**YOUR OBJECTIVE**
Restate word for word the lines in the listing below, starting at the line containing "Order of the" and ending at the line containing "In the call", both included; leave out the rest.

**DATA SUPPLIED**
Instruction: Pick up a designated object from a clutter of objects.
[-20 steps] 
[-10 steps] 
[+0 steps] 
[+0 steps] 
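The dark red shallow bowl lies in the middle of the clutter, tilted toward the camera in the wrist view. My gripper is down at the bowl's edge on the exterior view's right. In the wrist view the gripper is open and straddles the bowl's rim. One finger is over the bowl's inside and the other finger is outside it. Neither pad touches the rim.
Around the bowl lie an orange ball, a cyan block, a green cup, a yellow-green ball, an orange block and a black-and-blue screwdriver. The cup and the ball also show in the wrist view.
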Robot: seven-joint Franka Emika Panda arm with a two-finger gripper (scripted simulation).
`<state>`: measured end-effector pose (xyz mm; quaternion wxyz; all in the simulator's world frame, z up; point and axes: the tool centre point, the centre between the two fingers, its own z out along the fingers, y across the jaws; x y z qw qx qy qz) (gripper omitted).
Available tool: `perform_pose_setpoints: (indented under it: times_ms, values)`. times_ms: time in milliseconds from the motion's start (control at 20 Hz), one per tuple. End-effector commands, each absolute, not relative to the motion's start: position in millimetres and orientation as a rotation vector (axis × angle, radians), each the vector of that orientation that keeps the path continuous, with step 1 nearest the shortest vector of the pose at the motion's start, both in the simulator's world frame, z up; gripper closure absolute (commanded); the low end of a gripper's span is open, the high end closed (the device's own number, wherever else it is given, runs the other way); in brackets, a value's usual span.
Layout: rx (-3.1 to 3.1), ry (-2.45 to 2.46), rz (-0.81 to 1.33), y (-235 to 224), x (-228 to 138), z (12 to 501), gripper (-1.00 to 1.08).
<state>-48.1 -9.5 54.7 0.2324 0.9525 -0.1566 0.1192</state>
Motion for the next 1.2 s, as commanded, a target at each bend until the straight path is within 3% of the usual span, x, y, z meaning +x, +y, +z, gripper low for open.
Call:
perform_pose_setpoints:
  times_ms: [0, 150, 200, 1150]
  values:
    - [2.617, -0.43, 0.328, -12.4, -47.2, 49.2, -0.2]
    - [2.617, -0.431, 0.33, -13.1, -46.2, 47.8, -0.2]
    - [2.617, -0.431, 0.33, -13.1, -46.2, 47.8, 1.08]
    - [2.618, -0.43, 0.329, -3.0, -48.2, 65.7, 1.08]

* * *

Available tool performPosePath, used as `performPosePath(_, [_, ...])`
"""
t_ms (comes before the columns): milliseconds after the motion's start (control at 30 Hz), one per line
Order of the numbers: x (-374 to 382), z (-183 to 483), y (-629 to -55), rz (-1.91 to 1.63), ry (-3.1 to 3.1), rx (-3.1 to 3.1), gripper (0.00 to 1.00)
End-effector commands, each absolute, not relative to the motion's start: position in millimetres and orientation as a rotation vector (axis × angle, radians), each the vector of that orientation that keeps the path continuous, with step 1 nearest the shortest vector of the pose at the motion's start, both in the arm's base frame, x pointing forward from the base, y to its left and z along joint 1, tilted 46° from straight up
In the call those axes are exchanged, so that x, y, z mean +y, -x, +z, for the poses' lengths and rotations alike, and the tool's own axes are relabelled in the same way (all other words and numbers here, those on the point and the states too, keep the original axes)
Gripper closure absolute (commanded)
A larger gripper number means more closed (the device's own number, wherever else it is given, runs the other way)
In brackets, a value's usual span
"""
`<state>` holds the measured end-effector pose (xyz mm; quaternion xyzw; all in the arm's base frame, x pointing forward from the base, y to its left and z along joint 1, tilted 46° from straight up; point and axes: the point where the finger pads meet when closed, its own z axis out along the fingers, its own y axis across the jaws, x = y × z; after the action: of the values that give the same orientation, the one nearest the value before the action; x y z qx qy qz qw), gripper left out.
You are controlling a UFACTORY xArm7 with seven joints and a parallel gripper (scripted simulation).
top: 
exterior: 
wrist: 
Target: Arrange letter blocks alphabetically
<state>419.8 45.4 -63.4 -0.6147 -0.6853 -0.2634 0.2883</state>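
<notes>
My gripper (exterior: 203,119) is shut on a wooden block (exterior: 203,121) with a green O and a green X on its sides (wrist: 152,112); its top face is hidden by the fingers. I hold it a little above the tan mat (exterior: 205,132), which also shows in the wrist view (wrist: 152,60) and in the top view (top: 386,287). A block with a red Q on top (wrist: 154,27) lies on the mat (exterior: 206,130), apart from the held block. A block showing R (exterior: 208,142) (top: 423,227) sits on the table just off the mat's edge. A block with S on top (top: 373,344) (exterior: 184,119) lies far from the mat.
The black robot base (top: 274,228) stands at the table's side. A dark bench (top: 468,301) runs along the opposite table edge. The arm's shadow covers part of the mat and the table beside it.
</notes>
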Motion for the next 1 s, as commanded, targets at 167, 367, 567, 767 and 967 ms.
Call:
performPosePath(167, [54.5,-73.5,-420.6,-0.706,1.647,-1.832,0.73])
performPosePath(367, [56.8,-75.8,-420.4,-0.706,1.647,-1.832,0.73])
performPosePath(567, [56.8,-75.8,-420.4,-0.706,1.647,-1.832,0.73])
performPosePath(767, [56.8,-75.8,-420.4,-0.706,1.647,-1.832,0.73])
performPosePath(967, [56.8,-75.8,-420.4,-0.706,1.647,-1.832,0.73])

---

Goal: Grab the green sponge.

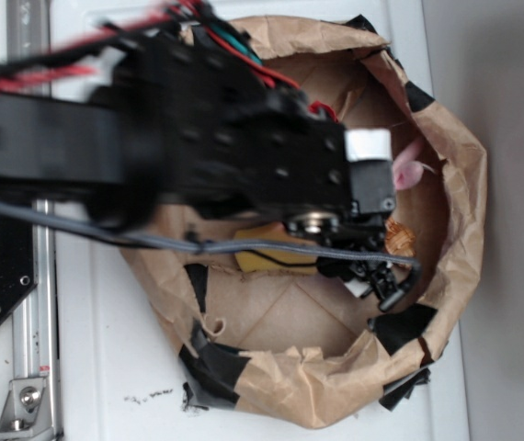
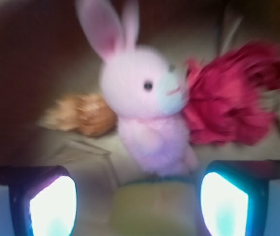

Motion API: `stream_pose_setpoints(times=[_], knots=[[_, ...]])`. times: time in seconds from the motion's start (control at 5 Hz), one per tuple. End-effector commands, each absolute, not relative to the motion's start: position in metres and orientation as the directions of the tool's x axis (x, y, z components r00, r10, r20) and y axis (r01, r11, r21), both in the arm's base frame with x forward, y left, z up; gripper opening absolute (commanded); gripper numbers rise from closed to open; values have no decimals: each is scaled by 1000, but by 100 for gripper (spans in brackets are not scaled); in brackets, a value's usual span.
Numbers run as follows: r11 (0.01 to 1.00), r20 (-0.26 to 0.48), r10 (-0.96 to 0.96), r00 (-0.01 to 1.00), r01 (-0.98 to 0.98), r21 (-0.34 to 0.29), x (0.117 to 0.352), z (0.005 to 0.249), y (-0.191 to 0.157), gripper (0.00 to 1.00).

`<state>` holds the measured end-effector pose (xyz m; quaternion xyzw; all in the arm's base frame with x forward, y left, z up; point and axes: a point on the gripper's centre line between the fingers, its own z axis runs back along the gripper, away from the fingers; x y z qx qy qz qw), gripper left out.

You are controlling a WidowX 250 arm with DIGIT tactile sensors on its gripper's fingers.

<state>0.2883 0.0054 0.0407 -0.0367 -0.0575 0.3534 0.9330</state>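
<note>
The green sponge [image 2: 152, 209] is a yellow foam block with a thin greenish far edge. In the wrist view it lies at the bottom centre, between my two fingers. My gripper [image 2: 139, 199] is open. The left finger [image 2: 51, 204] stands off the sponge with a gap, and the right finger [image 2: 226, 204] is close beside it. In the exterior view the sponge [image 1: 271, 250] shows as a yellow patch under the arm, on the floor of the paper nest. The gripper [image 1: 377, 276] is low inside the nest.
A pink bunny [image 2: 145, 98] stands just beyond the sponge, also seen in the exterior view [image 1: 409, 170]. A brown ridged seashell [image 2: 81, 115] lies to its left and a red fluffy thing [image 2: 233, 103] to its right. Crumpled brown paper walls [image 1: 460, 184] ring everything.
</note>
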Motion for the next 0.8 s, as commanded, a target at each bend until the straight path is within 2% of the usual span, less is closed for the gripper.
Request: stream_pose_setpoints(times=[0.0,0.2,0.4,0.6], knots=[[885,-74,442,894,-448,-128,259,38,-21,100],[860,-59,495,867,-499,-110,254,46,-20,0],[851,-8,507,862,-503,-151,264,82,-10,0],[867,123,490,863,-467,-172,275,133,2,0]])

**RESPONSE BELOW**
Order of the numbers: x (-374 to 382), z (-183 to 483), y (-629 to -55), rz (-1.91 to 1.63), ry (-3.1 to 3.1), rx (-3.1 to 3.1), gripper (0.00 to 1.00)
End-effector commands, each absolute, not relative to the motion's start: position in millimetres and orientation as a rotation vector (axis × angle, radians), each the vector of that orientation that keeps the path continuous, with step 1 nearest the shortest vector of the pose at the motion's start, both in the arm's base frame, x pointing forward from the base, y to its left and z along joint 1, tilted 46° from straight up
In the call those axes are exchanged, so that x, y, z mean +y, -x, +z, for the poses' lengths and rotations alike, and the tool's own axes are relabelled in the same way (all other words and numbers here, those on the point and the states too, keep the original axes)

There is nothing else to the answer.